Task description: Nothing in the data may be altered; the answer is a verbatim copy of it.
BEGIN
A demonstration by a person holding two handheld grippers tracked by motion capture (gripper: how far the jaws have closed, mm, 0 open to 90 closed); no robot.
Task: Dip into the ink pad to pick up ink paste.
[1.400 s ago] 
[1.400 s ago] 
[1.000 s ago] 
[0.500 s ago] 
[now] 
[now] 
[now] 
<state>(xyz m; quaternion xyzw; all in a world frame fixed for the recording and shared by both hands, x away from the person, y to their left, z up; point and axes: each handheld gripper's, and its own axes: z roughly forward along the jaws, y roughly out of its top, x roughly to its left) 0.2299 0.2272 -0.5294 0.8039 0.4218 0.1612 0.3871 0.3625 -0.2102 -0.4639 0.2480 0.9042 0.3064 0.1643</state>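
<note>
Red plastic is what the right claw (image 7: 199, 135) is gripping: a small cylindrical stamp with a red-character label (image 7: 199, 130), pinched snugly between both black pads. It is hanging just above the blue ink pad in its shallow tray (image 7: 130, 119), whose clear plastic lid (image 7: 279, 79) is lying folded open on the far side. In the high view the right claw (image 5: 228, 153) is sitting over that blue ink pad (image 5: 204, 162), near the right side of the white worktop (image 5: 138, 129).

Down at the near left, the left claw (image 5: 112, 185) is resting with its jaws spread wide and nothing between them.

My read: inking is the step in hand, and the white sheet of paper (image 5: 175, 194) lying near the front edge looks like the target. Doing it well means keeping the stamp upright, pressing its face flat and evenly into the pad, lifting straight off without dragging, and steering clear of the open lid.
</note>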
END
Answer to the problem:
A demonstration by a person holding two handheld grippers tracked by motion capture (gripper: how far the jaws have closed, mm, 0 open to 90 closed); no robot.
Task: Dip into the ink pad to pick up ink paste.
[1.400 s ago] 
[1.400 s ago] 
[1.000 s ago] 
[0.500 s ago] 
[now] 
[now] 
[now] 
<state>(xyz m; quaternion xyzw; all in a world frame fixed for the recording and shared by both hands, x away from the person, y to their left, z up; point and axes: each handheld gripper's, and its own axes: z roughly forward along the jaws, y roughly out of its top, x roughly to its left) 0.2299 0.2272 -0.5294 0.8039 0.4218 0.1612 0.3871 0.3625 -0.2102 -0.4639 0.2480 0.9042 0.3064 0.1643</state>
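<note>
Red plastic is what the right claw (image 7: 199, 135) is gripping: a small cylindrical stamp with a red-character label (image 7: 199, 130), pinched snugly between both black pads. It is hanging just above the blue ink pad in its shallow tray (image 7: 130, 119), whose clear plastic lid (image 7: 279, 79) is lying folded open on the far side. In the high view the right claw (image 5: 228, 153) is sitting over that blue ink pad (image 5: 204, 162), near the right side of the white worktop (image 5: 138, 129).

Down at the near left, the left claw (image 5: 112, 185) is resting with its jaws spread wide and nothing between them.

My read: inking is the step in hand, and the white sheet of paper (image 5: 175, 194) lying near the front edge looks like the target. Doing it well means keeping the stamp upright, pressing its face flat and evenly into the pad, lifting straight off without dragging, and steering clear of the open lid.
</note>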

Nothing remains to be written for this exercise.